Print the first line of the data below and every one after it, through the line containing "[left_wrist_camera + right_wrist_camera", exactly as written.

▸ Dataset section
• • • • • • •

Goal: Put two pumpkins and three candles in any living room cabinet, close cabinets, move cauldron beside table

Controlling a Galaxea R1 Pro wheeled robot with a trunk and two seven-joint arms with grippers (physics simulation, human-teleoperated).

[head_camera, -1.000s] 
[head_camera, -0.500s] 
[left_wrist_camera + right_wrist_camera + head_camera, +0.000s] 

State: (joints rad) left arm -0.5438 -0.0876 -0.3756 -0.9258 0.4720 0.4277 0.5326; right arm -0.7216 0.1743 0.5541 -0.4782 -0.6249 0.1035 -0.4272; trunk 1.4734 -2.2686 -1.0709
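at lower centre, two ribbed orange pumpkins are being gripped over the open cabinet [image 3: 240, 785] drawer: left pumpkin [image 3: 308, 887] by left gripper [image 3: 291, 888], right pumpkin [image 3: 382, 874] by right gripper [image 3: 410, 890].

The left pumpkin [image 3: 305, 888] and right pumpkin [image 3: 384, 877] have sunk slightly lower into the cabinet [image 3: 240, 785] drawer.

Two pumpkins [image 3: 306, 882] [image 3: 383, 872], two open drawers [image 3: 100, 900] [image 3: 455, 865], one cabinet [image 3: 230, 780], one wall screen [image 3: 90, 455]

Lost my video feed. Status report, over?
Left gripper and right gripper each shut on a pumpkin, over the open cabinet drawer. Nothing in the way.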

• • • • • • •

▸ Task response
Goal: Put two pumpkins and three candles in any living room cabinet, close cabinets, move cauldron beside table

Controlling a Galaxea R1 Pro wheeled robot with a trunk and two seven-joint arms with grippers (physics simulation, human-teleoperated).

[head_camera, -1.000s] 
[head_camera, -0.500s] 
[left_wrist_camera + right_wrist_camera + head_camera, +0.000s] 

No more output is expected here.